Les écoles tibétaines

Au XVe siècle, le maître Tsongkhapa effectue un énorme travail de synthèse et de systématisation du chemin bouddhiste. Après son décès, ses disciples fondent une nouvelle tradition tibétaine, l’école guéloug, à laquelle appartient la lignée de réincarnations des Dalaï Lamas.

Deux autres traditions prennent forme à la même période, l’école sakya et l’école kagyu, tandis que les pratiquants fidèles à la tradition préexistante constituent l’école nyingma.

Le mouvement rimé

Ces différentes traditions offrent des éclairages complémentaires et s’enrichissent mutuellement.
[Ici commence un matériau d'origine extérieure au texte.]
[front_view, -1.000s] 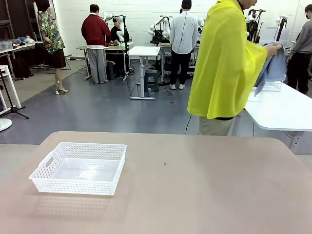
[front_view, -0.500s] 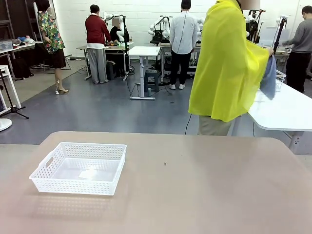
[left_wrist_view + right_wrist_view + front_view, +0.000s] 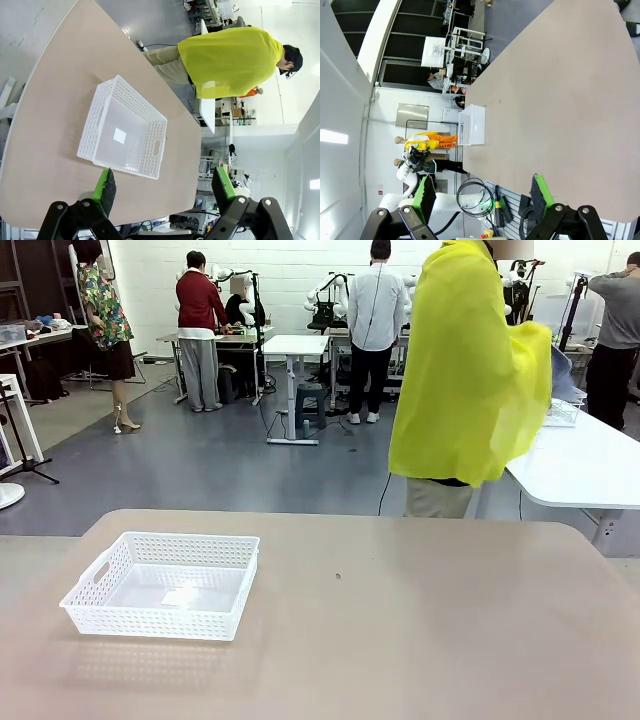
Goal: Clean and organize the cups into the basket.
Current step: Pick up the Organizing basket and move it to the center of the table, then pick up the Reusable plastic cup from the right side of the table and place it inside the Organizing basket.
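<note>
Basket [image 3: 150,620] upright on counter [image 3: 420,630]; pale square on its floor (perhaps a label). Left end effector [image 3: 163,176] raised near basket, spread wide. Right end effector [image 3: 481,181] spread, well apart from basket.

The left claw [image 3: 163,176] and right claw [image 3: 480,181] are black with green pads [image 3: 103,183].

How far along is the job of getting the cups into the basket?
Done: nothing, the basket holds no cup. In hand: nothing, the left pincer and right pincer are open and hold nothing; the person in yellow faces a neighbouring white table. Left: every cup has yet to go in.
</note>
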`<state>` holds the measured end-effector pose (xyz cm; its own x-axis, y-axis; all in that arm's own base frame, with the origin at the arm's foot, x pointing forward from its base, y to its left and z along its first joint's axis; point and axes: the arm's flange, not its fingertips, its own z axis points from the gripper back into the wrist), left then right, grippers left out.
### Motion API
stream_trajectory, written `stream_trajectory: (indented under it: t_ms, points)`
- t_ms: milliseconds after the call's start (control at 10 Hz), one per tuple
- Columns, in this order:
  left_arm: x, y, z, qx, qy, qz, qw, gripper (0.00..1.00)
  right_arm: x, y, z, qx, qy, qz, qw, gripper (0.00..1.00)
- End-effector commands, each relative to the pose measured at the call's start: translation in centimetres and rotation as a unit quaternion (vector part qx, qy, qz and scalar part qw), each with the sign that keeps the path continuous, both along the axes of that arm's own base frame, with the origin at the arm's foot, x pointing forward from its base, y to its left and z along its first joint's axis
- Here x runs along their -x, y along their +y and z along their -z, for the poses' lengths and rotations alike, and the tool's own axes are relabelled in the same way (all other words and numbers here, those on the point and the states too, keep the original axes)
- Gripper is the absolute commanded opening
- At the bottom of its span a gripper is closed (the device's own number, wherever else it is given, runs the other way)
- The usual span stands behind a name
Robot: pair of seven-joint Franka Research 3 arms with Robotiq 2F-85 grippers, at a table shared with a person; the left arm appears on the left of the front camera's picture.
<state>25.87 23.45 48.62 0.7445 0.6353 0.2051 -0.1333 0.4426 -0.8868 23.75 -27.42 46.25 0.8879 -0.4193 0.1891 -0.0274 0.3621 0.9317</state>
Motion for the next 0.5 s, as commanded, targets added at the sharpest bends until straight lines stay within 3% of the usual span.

Cette vision d’ouverture trouve une expression particulière dans le mouvement rimé, né au XIXᵉ siècle sous l’impulsion de grands maîtres tels que Jamgön Kongtrül Lodrö Tayé, Jamyang Khyentsé Wangpo ou encore Chogyur Lingpa.

Animés par un profond esprit de non-sectarisme, ces maîtres œuvrent à préserver et transmettre l’ensemble des lignées authentiques du bouddhisme tibétain, considérant chacune comme un trésor précieux.
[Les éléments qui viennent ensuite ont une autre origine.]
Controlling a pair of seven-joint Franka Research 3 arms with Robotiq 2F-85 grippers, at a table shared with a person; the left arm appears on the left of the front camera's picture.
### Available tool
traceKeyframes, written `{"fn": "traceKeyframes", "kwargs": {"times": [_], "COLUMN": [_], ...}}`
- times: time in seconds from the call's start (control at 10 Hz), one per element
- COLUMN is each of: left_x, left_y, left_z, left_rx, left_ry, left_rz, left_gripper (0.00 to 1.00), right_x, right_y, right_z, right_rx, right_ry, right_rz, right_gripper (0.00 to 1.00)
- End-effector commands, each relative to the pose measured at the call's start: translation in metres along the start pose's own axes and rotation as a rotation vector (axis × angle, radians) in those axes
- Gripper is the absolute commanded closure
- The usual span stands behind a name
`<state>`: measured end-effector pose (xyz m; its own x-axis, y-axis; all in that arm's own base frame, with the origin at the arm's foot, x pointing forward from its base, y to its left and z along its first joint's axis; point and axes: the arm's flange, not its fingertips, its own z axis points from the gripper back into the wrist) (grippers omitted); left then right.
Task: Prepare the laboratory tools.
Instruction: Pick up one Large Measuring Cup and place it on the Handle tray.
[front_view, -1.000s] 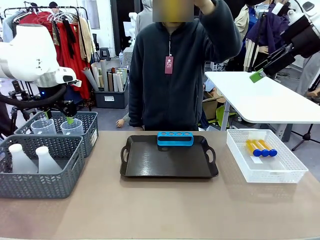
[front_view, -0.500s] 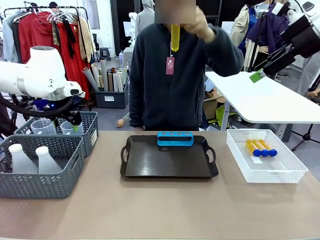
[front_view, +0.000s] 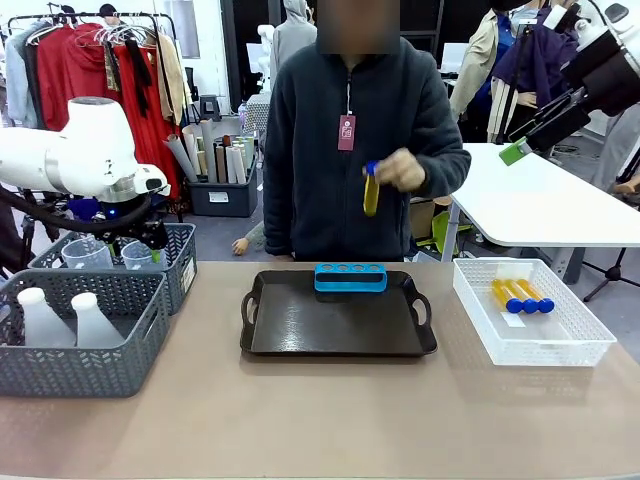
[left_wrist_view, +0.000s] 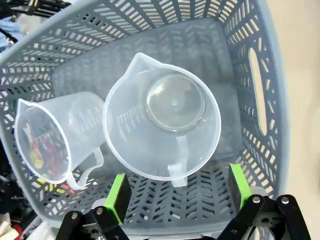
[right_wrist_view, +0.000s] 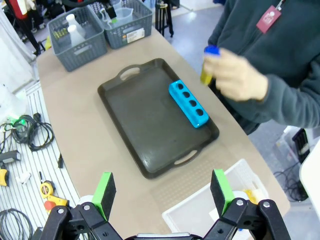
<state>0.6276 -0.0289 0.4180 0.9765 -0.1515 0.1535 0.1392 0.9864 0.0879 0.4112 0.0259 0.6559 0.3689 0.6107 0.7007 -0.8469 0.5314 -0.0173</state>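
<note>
A clear measuring cup (left_wrist_view: 162, 115) stands in a grey basket (left_wrist_view: 260, 100), its handle toward my left gripper (left_wrist_view: 178, 189). That gripper hangs open just above the cup, one green pad on each side of the handle, touching nothing. A second cup (left_wrist_view: 50, 137) stands beside the first. From the front, my left gripper (front_view: 150, 250) is over the back basket with both cups (front_view: 87, 253). Two white flasks (front_view: 45, 315) stand in the front basket. The person holds an amber tube with a blue cap (front_view: 371, 190) above the blue rack (front_view: 350, 277). More tubes (front_view: 520, 295) lie in a white basket. My right gripper (right_wrist_view: 163, 190) is open, high above the table.
The dark handled tray (front_view: 300, 330) lies mid-table with the rack at its far edge. The white basket (front_view: 580, 340) sits at the right. A white side table (front_view: 540, 200) stands behind it. My right gripper (front_view: 515, 150) is raised at the upper right.
The person has brought the tube down from head height to chest level above the rack. My left arm has shifted a little right over the cup basket. The right arm has not moved.
</note>
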Motion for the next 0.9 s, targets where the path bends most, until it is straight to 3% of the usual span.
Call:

Leur approche continue d’inspirer de nombreux pratiquants et enseignants aujourd’hui, soulignant que la diversité des écoles ne constitue pas une opposition, mais une richesse permettant d’approfondir la compréhension et la pratique du Dharma sous de multiples angles.

De l'Asie à l'ensemble de la planète

On observe ainsi que pendant vingt-cing siècles, le bouddhisme se diffuse dans toute l’Asie par vagues successives. Chaque pays développe ses traductions des textes fondamentaux et ses propres écoles bouddhistes. De nombreux grands maîtres respectés et pratiquants réalisés émergent dans chaque tradition.

Après s’être adapté aux différentes cultures asiatiques, au XXe siècle, l’enseignement du Bouddha se diffuse presque partout dans le monde. L’invasion du Tibet par la Chine au milieu du siècle pousse à l’exil de nombreux tibétains, dont Sa Sainteté le Dalaï Lama, qui trouve refuge en Inde. Depuis l’Inde, le Népal et le Bhoutan, les différentes écoles tibétaines, la tradition du bouddhisme vajrayana et la philosophie bouddhiste se répandent en Amérique du Nord et en Europe.